Do you know how Spark SQL internally works and gives results to you in seconds or in minutes from large volume of data which usually takes hours or days in RDBMS?
This is Siddharth Garg having around 6+ years of experience in Big Data Technologies like Map Reduce, Hive, Hbase, Sqoop, Oozie, Flume, Airflow, Phoenix, Spark, Scala, and Python. For the last 1.5+ years, I am working with Luxoft as Software Development Engineer 1(Big Data).

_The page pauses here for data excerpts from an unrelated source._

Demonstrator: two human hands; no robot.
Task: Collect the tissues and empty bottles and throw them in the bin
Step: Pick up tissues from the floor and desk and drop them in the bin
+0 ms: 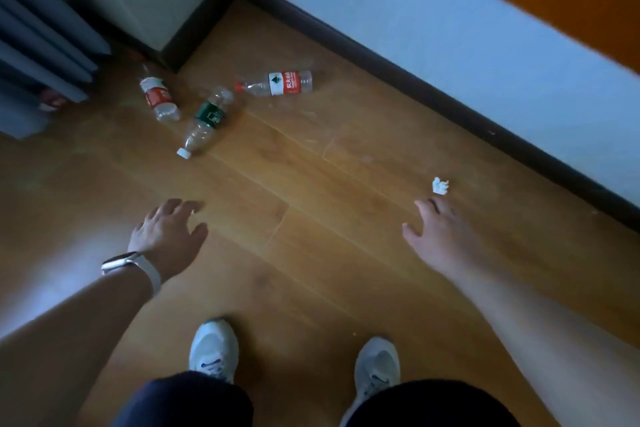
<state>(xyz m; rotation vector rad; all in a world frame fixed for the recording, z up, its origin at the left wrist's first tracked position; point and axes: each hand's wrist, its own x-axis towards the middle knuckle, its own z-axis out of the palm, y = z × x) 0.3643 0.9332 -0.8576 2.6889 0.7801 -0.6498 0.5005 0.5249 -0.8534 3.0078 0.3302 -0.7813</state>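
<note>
Three empty plastic bottles lie on the wooden floor near the room's corner: a red-labelled bottle (158,99) at the left, a green-labelled bottle with a white cap (206,121) in the middle, and a red-labelled bottle with a red cap (277,83) to the right. A small crumpled white tissue (440,186) lies near the right wall. My right hand (437,229) hovers open just below the tissue, not touching it. My left hand (169,230), with a white watch on its wrist, is open and holds nothing, well short of the bottles. No bin is in view.
Dark grey curtain folds (41,45) hang at the far left, with a red and white item (52,101) partly hidden beneath them. A dark skirting board (398,80) runs along the white walls. My two white shoes (214,348) stand at the bottom.
</note>
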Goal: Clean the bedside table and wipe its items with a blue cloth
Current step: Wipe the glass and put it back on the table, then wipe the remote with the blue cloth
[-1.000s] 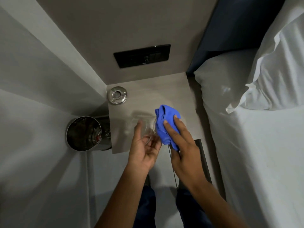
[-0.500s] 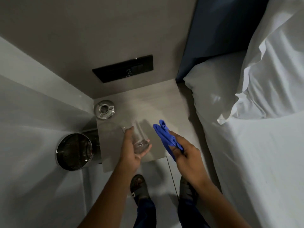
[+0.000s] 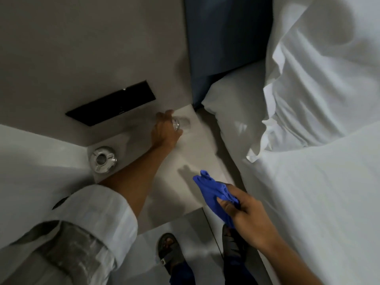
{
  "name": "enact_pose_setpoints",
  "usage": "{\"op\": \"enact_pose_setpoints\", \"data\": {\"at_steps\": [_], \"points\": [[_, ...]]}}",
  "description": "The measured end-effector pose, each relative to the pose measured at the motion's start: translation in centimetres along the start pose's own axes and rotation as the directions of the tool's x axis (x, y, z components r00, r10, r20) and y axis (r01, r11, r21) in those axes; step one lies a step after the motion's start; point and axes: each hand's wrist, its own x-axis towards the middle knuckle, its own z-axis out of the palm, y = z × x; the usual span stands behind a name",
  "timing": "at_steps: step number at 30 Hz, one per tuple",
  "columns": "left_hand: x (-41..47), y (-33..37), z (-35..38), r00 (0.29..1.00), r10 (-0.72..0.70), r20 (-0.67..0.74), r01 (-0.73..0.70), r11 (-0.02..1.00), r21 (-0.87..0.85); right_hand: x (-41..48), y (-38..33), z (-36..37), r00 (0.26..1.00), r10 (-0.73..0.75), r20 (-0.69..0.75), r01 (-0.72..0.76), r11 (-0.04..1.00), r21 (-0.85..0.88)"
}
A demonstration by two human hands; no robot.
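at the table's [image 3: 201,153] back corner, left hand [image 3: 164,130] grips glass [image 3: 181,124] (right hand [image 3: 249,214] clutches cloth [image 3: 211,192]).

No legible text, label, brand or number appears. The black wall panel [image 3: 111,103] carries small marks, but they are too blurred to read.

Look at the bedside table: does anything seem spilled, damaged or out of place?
Nothing stands out. The left hand holds the glass at the table's far corner, the ashtray sits upright, and no spill shows.
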Motion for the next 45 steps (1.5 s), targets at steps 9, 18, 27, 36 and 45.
{"op": "enact_pose_setpoints", "data": {"at_steps": [9, 18, 27, 36, 45], "points": [[4.1, -0.1, 1.1, 0.994, 0.063, 0.087, -0.082, 0.965, 0.249, -0.1, 1.7, -2.4, 1.000, 0.003, -0.031, -0.001, 0.998, 0.065], [-11.9, 2.7, -0.2, 0.997, 0.042, -0.071, -0.066, 0.922, -0.382, 0.2, 1.6, -2.3, 0.986, 0.075, -0.147, -0.029, 0.956, 0.292], [-26.0, 13.1, 1.1, 0.970, 0.182, 0.159, -0.034, 0.755, -0.655, -7.4, 1.8, -8.7, 0.908, -0.003, -0.419, 0.130, 0.953, 0.274], [-33.3, 27.2, 8.1, 0.894, 0.351, 0.279, -0.146, 0.815, -0.561, -14.7, 5.6, -21.2, 0.583, -0.117, -0.804, -0.024, 0.987, -0.161], [-38.0, 34.4, 16.0, 0.822, 0.466, 0.326, -0.430, 0.885, -0.180, -17.7, 10.3, -25.3, 0.491, -0.076, -0.868, -0.247, 0.943, -0.222]]}}
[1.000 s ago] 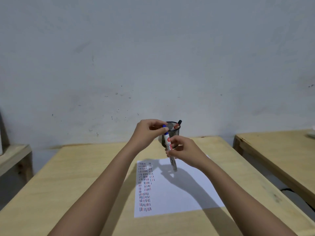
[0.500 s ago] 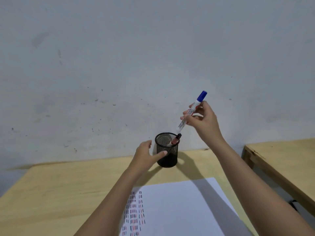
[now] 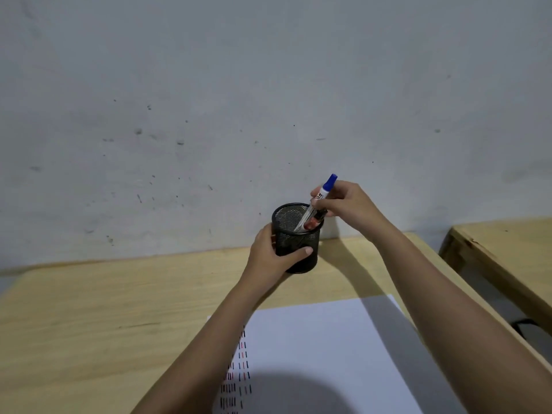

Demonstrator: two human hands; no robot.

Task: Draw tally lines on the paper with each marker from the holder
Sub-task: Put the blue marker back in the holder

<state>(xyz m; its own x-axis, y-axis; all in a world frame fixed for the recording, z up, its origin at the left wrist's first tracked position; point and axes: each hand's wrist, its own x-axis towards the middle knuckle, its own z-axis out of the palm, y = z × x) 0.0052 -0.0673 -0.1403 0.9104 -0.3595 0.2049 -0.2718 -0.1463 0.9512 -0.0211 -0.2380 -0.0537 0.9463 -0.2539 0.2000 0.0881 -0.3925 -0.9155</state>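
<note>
A black mesh holder [image 3: 294, 234] stands near the far edge of the wooden table [image 3: 89, 324]. My left hand [image 3: 273, 255] wraps around its left side and front. My right hand [image 3: 348, 204] pinches a blue-capped marker [image 3: 324, 191], tilted, with its lower end inside the holder. A red marker [image 3: 312, 224] and a black one lean inside against the right rim. The white paper [image 3: 328, 354] lies near me, with columns of short red, blue and black tally lines [image 3: 239, 375] along its left side, partly hidden by my left forearm.
A grey wall rises right behind the table. A second wooden table [image 3: 507, 252] stands to the right across a narrow gap, with a dark cable [image 3: 525, 325] on the floor between them.
My right hand has lowered the blue-capped marker from above into the holder. My left hand has closed around the holder. The view has moved closer to the holder.
</note>
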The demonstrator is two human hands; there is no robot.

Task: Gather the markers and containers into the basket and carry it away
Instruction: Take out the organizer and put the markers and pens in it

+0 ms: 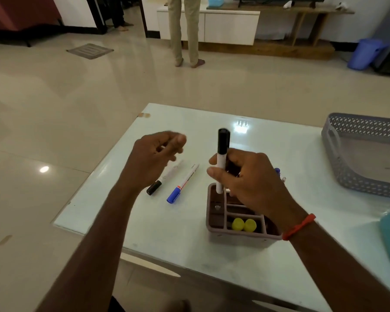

Spark SQL is a Spark module for organized information handling. Not at all like the fundamental Spark RDD API, the interfaces furnished by Spark SQL furnish Spark with more data about the structure of both the information and the calculation being performed. Inside, Spark SQL utilizes this additional data to perform additional improvements. There are a few different ways to collaborate with Spark SQL including SQL and the Dataset API. When registering an outcome, a similar execution motor is utilized, free of which API/language you are utilizing to communicate the calculation. This unification implies that engineers can undoubtedly switch to and FRO between various APIs dependent on which gives the most characteristic approach to communicate a given change.
Have you ever think about how the Spark SQL works internally whenever you fire the query through it and how it will able to give you results within seconds or within minutes from large volume of data which will take hours or days if you query through RDBMS.
The Internal working of Spark SQL
Spark SQL query goes through various phases.
Let’s understand these
1. Parsed Logical Plan — unresolved
query is parsed and It checks for any of the syntax errors.
if the syntax is correct then it goes to step 2.
2. Resolved/Analyzed Logical plan
It will try to resolve the table name, column names, etc.
It refers to the catalog to resolve these.
if the column names or table name is not available then we will get analysis exception.
In case if all is fine it goes to step 3.
3. Optimized Logical Plan
Resolved Logical plan goes through catalyst optimizer.
it’s a rule-based engine.
The plan is optimized based on various rules.
some of the rules are -
* filter push down
* combining of filters
* combining of projections
There are many such rules which are already in place.
If we want we can add our own custom rules in the catalyst optimizer.
4. Generation of the physical plan
An optimized logical plan is converted to multiple physical plans.
Out of these, the one with the lowest cost is selected.
5. Code generation
The selected physical plan is converted to Lower Level API RDD code.
This is then executed.
This is how Spark SQL works internally and gives you the result within seconds or within minutes whenever you query the large volume of data.